Task: Every record that follows must be returned word for word.

Data supplied:
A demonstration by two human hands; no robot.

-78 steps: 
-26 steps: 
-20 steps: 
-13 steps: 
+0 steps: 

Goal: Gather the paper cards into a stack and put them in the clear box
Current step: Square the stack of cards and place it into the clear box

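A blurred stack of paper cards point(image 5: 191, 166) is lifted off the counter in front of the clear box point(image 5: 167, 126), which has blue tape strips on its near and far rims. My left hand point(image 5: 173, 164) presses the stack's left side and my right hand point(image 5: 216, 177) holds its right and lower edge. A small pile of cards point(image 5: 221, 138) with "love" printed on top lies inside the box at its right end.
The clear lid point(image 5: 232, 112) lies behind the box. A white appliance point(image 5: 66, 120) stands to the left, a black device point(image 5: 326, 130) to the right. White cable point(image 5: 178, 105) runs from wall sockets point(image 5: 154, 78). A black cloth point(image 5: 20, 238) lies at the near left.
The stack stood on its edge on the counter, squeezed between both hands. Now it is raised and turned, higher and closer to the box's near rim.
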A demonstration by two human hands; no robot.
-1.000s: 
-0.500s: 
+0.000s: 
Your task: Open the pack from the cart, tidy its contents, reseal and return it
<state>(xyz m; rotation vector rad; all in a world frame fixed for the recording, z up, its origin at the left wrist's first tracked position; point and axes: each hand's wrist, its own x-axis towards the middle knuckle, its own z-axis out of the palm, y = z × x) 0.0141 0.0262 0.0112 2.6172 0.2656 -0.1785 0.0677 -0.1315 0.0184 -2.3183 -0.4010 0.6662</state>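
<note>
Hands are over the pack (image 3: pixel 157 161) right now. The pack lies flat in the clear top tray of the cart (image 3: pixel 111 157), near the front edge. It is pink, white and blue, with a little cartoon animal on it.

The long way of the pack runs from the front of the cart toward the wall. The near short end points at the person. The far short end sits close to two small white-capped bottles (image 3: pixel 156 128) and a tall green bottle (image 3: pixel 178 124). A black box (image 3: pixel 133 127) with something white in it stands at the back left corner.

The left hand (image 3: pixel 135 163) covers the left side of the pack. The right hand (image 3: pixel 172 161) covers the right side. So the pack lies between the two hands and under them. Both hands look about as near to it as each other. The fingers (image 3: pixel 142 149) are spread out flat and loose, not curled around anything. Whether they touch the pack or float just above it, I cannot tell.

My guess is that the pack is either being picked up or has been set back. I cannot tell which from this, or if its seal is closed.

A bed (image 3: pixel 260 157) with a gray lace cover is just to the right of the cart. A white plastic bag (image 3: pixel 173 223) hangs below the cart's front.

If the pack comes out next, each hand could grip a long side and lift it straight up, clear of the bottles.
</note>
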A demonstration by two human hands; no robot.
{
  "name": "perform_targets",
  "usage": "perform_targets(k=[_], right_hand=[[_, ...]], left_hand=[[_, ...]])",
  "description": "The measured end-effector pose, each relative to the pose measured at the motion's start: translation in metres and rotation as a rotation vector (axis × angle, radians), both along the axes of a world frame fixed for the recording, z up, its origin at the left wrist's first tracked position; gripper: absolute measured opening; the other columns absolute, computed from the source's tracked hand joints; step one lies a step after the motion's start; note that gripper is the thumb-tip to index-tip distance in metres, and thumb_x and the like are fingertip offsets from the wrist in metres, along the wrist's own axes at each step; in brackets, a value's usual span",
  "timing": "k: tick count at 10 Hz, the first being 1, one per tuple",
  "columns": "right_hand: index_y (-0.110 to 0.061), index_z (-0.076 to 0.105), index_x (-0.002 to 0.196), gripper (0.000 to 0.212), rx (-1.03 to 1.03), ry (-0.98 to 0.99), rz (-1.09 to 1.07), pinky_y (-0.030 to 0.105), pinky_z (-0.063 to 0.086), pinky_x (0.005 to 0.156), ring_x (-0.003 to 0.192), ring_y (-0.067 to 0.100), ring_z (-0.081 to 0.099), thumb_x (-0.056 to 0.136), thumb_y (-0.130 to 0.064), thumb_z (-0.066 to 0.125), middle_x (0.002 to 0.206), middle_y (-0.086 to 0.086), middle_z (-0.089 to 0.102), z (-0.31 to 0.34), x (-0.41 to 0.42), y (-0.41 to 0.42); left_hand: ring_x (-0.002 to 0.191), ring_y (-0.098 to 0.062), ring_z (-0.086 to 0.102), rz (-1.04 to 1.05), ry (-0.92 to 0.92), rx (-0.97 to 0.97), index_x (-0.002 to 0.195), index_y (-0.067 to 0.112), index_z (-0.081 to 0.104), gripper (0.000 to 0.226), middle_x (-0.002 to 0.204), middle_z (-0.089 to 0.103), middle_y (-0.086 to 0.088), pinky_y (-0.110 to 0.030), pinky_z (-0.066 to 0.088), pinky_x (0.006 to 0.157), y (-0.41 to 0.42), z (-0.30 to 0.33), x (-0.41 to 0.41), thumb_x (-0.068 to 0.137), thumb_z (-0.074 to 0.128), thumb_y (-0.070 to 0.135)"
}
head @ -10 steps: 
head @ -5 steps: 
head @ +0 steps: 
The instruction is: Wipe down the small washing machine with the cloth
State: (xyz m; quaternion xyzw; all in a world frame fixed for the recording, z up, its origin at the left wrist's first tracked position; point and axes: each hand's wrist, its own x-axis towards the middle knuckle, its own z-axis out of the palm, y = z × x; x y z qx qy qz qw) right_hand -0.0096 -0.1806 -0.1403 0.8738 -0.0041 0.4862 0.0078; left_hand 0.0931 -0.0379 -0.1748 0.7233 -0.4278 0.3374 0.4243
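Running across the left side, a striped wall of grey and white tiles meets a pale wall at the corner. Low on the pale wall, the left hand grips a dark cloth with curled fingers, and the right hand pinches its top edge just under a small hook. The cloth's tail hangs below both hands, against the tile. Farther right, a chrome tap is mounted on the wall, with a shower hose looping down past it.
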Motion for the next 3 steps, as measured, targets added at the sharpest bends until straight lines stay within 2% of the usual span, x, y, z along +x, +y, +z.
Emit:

Reply:
A demonstration by two human hands; no robot.

-78 steps: 
-26 steps: 
-20 steps: 
-13 steps: 
+0 steps: 

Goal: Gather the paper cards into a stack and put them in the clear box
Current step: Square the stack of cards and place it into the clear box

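A blurred stack of paper cards point(image 5: 191, 166) is lifted off the counter in front of the clear box point(image 5: 167, 126), which has blue tape strips on its near and far rims. My left hand point(image 5: 173, 164) presses the stack's left side and my right hand point(image 5: 216, 177) holds its right and lower edge. A small pile of cards point(image 5: 221, 138) with "love" printed on top lies inside the box at its right end.
The clear lid point(image 5: 232, 112) lies behind the box. A white appliance point(image 5: 66, 120) stands to the left, a black device point(image 5: 326, 130) to the right. White cable point(image 5: 178, 105) runs from wall sockets point(image 5: 154, 78). A black cloth point(image 5: 20, 238) lies at the near left.
The stack stood on its edge on the counter, squeezed between both hands. Now it is raised and turned, higher and closer to the box's near rim.
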A demonstration by two human hands; no robot.
-1.000s: 
-0.500s: 
+0.000s: 
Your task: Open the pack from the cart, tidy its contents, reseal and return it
<state>(xyz m; rotation vector rad; all in a world frame fixed for the recording, z up, its origin at the left wrist's first tracked position; point and axes: each hand's wrist, its own x-axis towards the middle knuckle, its own z-axis out of the palm, y = z × x) 0.0141 0.0262 0.0112 2.6172 0.2656 -0.1785 0.0677 -0.1315 0.0184 -2.3183 -0.4010 0.6662</state>
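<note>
Hands are over the pack (image 3: pixel 157 161) right now. The pack lies flat in the clear top tray of the cart (image 3: pixel 111 157), near the front edge. It is pink, white and blue, with a little cartoon animal on it.

The long way of the pack runs from the front of the cart toward the wall. The near short end points at the person. The far short end sits close to two small white-capped bottles (image 3: pixel 156 128) and a tall green bottle (image 3: pixel 178 124). A black box (image 3: pixel 133 127) with something white in it stands at the back left corner.

The left hand (image 3: pixel 135 163) covers the left side of the pack. The right hand (image 3: pixel 172 161) covers the right side. So the pack lies between the two hands and under them. Both hands look about as near to it as each other. The fingers (image 3: pixel 142 149) are spread out flat and loose, not curled around anything. Whether they touch the pack or float just above it, I cannot tell.

My guess is that the pack is either being picked up or has been set back. I cannot tell which from this, or if its seal is closed.

A bed (image 3: pixel 260 157) with a gray lace cover is just to the right of the cart. A white plastic bag (image 3: pixel 173 223) hangs below the cart's front.

If the pack comes out next, each hand could grip a long side and lift it straight up, clear of the bottles.
</note>
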A demonstration by two human hands; no robot.
{
  "name": "perform_targets",
  "usage": "perform_targets(k=[_], right_hand=[[_, ...]], left_hand=[[_, ...]])",
  "description": "The measured end-effector pose, each relative to the pose measured at the motion's start: translation in metres and rotation as a rotation vector (axis × angle, radians), both along the axes of a world frame fixed for the recording, z up, its origin at the left wrist's first tracked position; gripper: absolute measured opening; the other columns absolute, computed from the source's tracked hand joints; step one lies a step after the motion's start; note that gripper is the thumb-tip to index-tip distance in metres, and thumb_x and the like are fingertip offsets from the wrist in metres, along the wrist's own axes at each step; in brackets, a value's usual span",
  "timing": "k: tick count at 10 Hz, the first being 1, one per tuple",
  "columns": "right_hand: index_y (-0.110 to 0.061), index_z (-0.076 to 0.105), index_x (-0.002 to 0.196), gripper (0.000 to 0.212), rx (-1.03 to 1.03), ry (-0.98 to 0.99), rz (-1.09 to 1.07), pinky_y (-0.030 to 0.105), pinky_z (-0.063 to 0.086), pinky_x (0.005 to 0.156), ring_x (-0.003 to 0.192), ring_y (-0.067 to 0.100), ring_z (-0.081 to 0.099), thumb_x (-0.056 to 0.136), thumb_y (-0.130 to 0.064), thumb_z (-0.066 to 0.125), middle_x (0.002 to 0.206), middle_y (-0.086 to 0.086), middle_z (-0.089 to 0.102), z (-0.31 to 0.34), x (-0.41 to 0.42), y (-0.41 to 0.42); left_hand: ring_x (-0.002 to 0.191), ring_y (-0.098 to 0.062), ring_z (-0.086 to 0.102), rz (-1.04 to 1.05), ry (-0.92 to 0.92), rx (-0.97 to 0.97), index_x (-0.002 to 0.195), index_y (-0.067 to 0.112), index_z (-0.081 to 0.104), gripper (0.000 to 0.226), middle_x (-0.002 to 0.204), middle_z (-0.089 to 0.103), middle_y (-0.086 to 0.088), pinky_y (-0.110 to 0.030), pinky_z (-0.066 to 0.088), pinky_x (0.006 to 0.157), y (-0.41 to 0.42), z (-0.30 to 0.33), x (-0.41 to 0.41), thumb_x (-0.068 to 0.137), thumb_z (-0.074 to 0.128), thumb_y (-0.070 to 0.135)"
}
head @ -10 steps: 
head @ -5 steps: 
head @ +0 steps: 
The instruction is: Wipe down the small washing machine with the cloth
State: (xyz m; quaternion xyzw; all in a world frame fixed for the recording, z up, its origin at the left wrist's first tracked position; point and axes: each hand's wrist, its own x-axis towards the middle knuckle, its own z-axis out of the palm, y = z × x; x y z qx qy qz qw) right_hand -0.0096 -0.1806 -0.1403 0.8738 -0.0041 0.4862 0.0078; left_hand 0.0931 -0.0379 -0.1748 0.7233 -0.4278 0.3374 0.4243
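Running across the left side, a striped wall of grey and white tiles meets a pale wall at the corner. Low on the pale wall, the left hand grips a dark cloth with curled fingers, and the right hand pinches its top edge just under a small hook. The cloth's tail hangs below both hands, against the tile. Farther right, a chrome tap is mounted on the wall, with a shower hose looping down past it.
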Motion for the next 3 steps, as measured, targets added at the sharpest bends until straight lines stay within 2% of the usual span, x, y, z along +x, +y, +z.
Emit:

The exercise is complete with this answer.